Exercise directions: Reproduce the lines below exactly. Skip images.

Material provided:
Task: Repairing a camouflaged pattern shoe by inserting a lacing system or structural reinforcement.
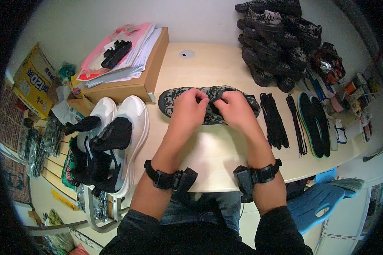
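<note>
With our left hand (190, 106) and right hand (235, 107) we pinch one camouflage shoe (212, 119) at its opening; beside the right hand, black laces (273, 121) lie on the bench (208, 157).

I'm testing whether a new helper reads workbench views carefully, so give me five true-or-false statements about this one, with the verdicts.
1. The left hand and right hand both touch the camouflage shoe. True.
2. The black shoelaces lie to the left of that shoe. False: they lie to its right.
3. The white sneakers are to the left of the camouflage shoe. True.
4. The insoles lie on top of the cardboard box. False: they lie on the table, right of the shoelaces.
5. The pile of camouflage shoes stands at the table's near edge. False: it is toward the back, by the wall.
</note>
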A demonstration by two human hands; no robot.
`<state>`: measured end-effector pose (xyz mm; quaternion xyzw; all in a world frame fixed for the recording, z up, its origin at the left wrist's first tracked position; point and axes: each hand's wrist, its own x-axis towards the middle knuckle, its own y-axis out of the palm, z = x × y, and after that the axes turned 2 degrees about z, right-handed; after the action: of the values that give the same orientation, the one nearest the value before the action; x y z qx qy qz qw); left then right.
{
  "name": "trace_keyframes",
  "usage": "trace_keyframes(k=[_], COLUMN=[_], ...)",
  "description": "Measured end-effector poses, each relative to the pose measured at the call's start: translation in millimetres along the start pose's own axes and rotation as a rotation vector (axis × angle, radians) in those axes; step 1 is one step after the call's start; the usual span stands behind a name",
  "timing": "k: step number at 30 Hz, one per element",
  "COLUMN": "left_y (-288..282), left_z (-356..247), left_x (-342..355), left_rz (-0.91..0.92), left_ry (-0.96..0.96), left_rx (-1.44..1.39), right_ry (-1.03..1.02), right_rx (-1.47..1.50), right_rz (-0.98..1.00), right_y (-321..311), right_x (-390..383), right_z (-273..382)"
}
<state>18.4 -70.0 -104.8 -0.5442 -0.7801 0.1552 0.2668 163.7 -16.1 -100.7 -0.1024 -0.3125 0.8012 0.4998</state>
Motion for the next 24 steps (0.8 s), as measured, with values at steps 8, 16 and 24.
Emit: trace_keyframes(k=[8, 16, 24], left_y=[3.3, 3.1, -13.6], left_z=[-13.9, -16.4, -18.7], left_x=[-6.3, -6.5, -3.2], left_rz=[-0.031, -0.19, -0.028], left_ry=[0.053, 0.189, -0.093], left_rx=[0.174, 0.258, 0.024], right_ry=[0.048, -0.093, -0.035], right_rx=[0.057, 0.122, 0.125], right_rz=[0.101, -0.006, -0.007], right_y=[3.1, 4.2, -2.5], right_x=[4.6, -1.4, -6.7], right_z=[-19.0, -8.3, 5.5])
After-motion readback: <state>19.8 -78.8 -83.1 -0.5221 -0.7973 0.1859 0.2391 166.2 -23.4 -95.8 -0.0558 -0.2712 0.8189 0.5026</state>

Solution for this task:
Task: Repairing a camouflaged pattern shoe by inserting a lacing system or structural reinforcement.
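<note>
With our left hand (190, 106) and right hand (235, 107) we pinch one camouflage shoe (212, 119) at its opening; beside the right hand, black laces (273, 121) lie on the bench (208, 157).

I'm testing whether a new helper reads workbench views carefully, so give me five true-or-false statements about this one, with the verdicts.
1. The left hand and right hand both touch the camouflage shoe. True.
2. The black shoelaces lie to the left of that shoe. False: they lie to its right.
3. The white sneakers are to the left of the camouflage shoe. True.
4. The insoles lie on top of the cardboard box. False: they lie on the table, right of the shoelaces.
5. The pile of camouflage shoes stands at the table's near edge. False: it is toward the back, by the wall.
</note>
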A demonstration by two human hands; no robot.
`<state>`: measured end-effector pose (xyz mm; quaternion xyzw; all in a world frame fixed for the recording, z up, its origin at the left wrist's first tracked position; point and axes: each hand's wrist, its own x-axis towards the middle knuckle, its own y-axis out of the palm, z = x × y, and after that the axes turned 2 degrees about z, right-handed; after the action: of the values that give the same orientation, the one nearest the value before the action; x y z qx qy qz qw); left then right.
{
  "name": "trace_keyframes",
  "usage": "trace_keyframes(k=[_], COLUMN=[_], ...)",
  "description": "Measured end-effector poses, each relative to the pose measured at the call's start: translation in millimetres along the start pose's own axes and rotation as a rotation vector (axis × angle, radians) in those axes; step 1 is one step after the call's start; the usual span stands behind a name",
  "timing": "k: step number at 30 Hz, one per element",
  "COLUMN": "left_y (-288..282), left_z (-356..247), left_x (-342..355), left_rz (-0.91..0.92), left_ry (-0.96..0.96), left_rx (-1.44..1.39), right_ry (-1.03..1.02), right_rx (-1.47..1.50), right_rz (-0.98..1.00), right_y (-321..311), right_x (-390..383), right_z (-273..382)"
}
<state>18.4 -70.0 -104.8 -0.5442 -0.7801 0.1552 0.2668 163.7 -16.1 -100.7 -0.1024 -0.3125 0.8012 0.4998</state>
Motion for the next 24 steps (0.8 s), as measured, with values at steps 8, 16 and 24.
Emit: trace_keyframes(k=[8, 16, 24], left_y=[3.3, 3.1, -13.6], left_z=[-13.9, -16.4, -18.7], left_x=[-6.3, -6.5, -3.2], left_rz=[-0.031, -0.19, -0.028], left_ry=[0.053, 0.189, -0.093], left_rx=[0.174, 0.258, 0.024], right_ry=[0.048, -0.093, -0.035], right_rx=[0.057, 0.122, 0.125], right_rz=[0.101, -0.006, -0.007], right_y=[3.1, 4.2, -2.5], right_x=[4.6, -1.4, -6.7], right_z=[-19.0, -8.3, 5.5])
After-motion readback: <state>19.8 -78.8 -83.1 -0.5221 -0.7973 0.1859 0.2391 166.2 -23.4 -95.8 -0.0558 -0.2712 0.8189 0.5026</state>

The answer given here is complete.